◆ Brief ◆
Copy each line from the data that has the word "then" in it.

◆ Dataset section ◆
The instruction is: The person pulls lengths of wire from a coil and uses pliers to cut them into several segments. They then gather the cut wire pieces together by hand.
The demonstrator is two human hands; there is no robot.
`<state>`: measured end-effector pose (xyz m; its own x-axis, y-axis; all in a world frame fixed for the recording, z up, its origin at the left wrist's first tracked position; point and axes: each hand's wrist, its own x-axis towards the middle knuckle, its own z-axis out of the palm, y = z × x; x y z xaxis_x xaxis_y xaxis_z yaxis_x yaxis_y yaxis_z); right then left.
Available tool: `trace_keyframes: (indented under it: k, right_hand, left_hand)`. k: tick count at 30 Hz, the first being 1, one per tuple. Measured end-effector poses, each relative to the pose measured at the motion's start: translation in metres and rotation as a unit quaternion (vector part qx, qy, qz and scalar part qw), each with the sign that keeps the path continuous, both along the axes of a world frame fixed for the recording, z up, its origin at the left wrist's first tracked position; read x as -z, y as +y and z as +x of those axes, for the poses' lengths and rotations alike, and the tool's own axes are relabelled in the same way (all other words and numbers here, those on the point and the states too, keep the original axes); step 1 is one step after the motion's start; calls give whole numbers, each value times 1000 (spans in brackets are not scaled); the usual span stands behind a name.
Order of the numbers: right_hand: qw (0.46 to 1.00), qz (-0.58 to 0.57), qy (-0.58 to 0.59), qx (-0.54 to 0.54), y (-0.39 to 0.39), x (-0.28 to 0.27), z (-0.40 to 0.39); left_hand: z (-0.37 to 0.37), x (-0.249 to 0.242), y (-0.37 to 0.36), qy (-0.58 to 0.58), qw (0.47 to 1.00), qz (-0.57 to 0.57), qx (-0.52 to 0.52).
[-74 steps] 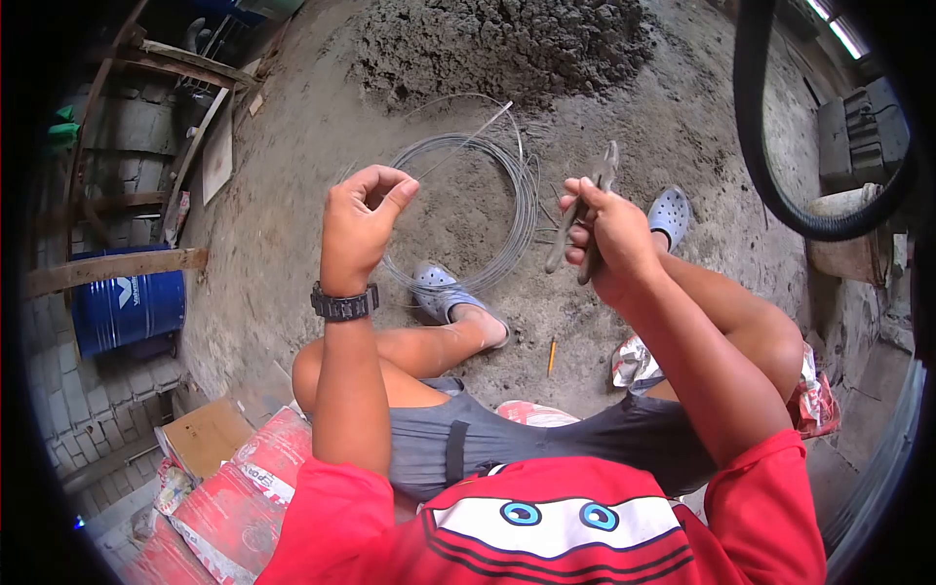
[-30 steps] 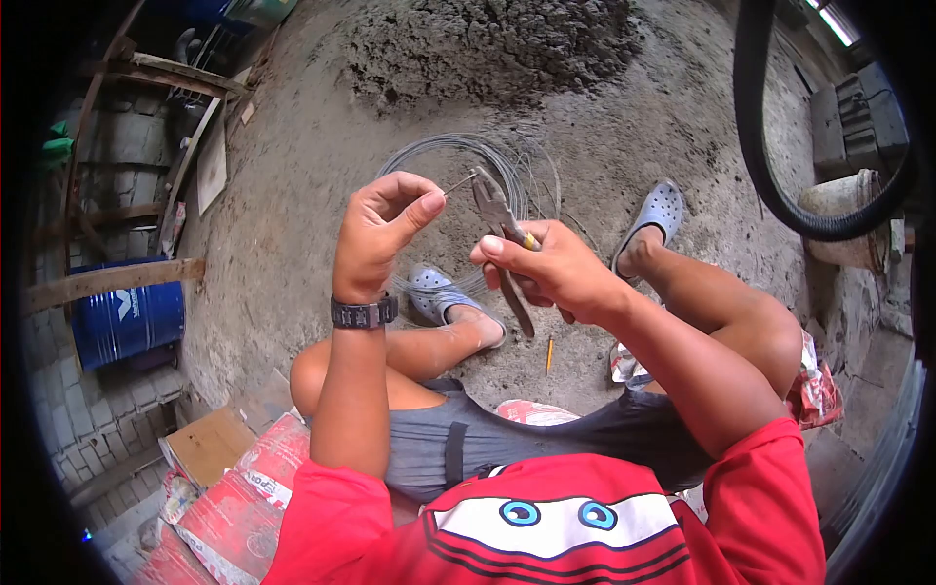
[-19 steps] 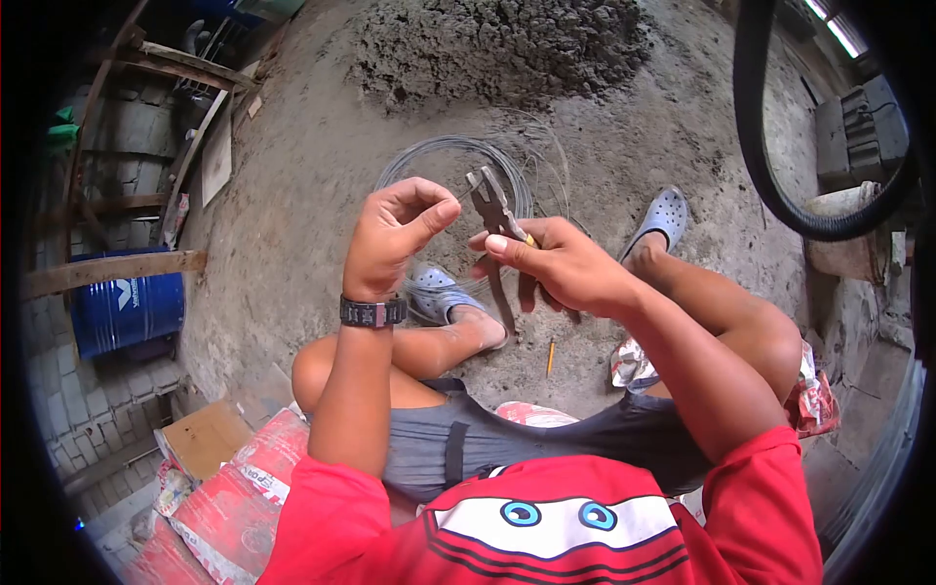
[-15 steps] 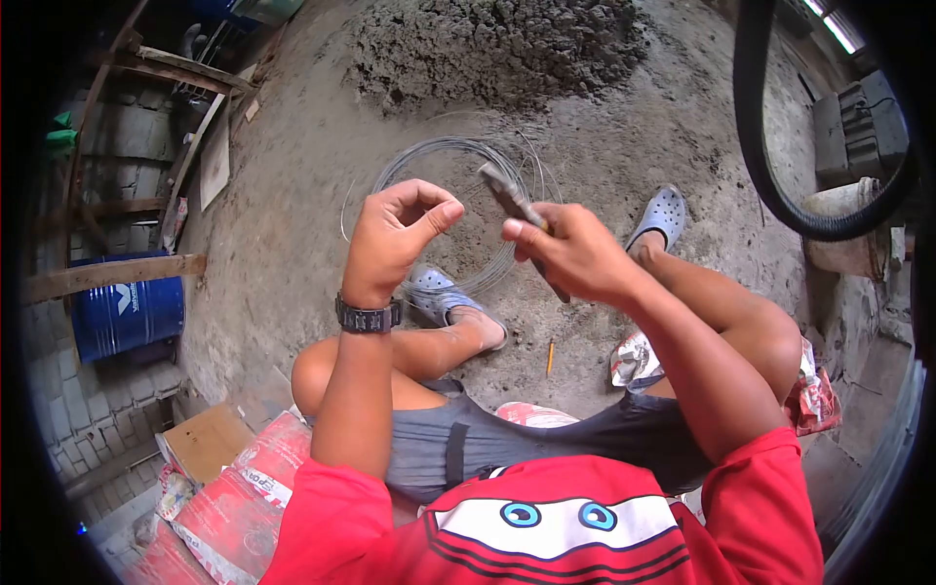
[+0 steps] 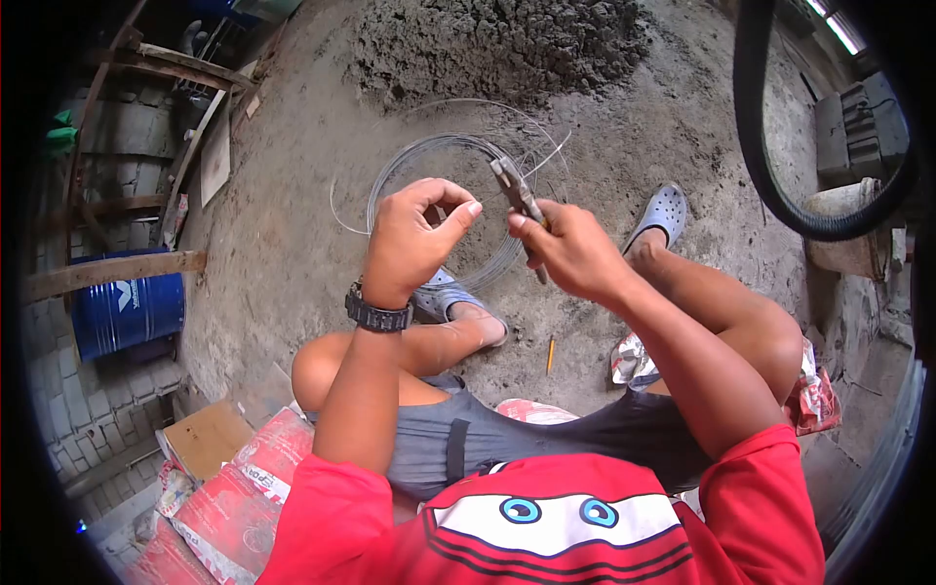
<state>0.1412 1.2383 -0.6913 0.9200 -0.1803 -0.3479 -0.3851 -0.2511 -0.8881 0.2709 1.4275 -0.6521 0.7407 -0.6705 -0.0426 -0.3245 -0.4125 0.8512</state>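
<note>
My left hand (image 5: 414, 234), with a dark watch on its wrist, is closed in a pinch, thumb against fingertips. Whatever it holds, if anything, is too thin or hidden to make out. My right hand (image 5: 575, 244) grips a pair of pliers (image 5: 517, 190), jaws pointing up and to the left, just right of my left fingertips. Behind and below both hands a coil of thin metal wire (image 5: 390, 166) lies around my feet, with loose loops and one end (image 5: 556, 151) sticking out beyond the pliers' jaws.
A heap of wet grey mortar (image 5: 497, 49) lies ahead on the concrete floor. A yellow pencil (image 5: 550, 355) is between my legs. Red printed bags (image 5: 234, 507) and a blue drum (image 5: 127, 307) are at left. A black hose (image 5: 756, 127) hangs at right.
My left hand has moved slightly right, toward the pliers. The pliers have tilted more upright. The loose wire loops and the free end beyond the jaws have shifted.
</note>
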Motion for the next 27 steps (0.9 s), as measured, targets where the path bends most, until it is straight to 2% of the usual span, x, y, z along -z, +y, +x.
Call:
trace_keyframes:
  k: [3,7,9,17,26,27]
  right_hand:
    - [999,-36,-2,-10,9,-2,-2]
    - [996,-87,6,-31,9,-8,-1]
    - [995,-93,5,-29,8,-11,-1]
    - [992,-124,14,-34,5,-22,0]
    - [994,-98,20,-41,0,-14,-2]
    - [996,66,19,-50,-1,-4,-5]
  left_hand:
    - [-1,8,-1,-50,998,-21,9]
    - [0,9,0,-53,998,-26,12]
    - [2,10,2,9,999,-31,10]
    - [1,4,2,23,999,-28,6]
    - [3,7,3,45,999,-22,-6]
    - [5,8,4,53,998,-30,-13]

◆ Finished exercise ◆
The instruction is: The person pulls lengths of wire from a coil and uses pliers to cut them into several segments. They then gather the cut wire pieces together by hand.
`<state>`: measured end-effector pose (xyz m; its own x-axis, y-axis; all in a world frame fixed for the recording, z up, its origin at the left wrist's first tracked position; point and axes: each hand's wrist, its own x-axis towards the middle knuckle, its own z-axis out of the palm, y = z × x; x y z xaxis_x xaxis_y xaxis_z yaxis_x yaxis_y yaxis_z); right then left.

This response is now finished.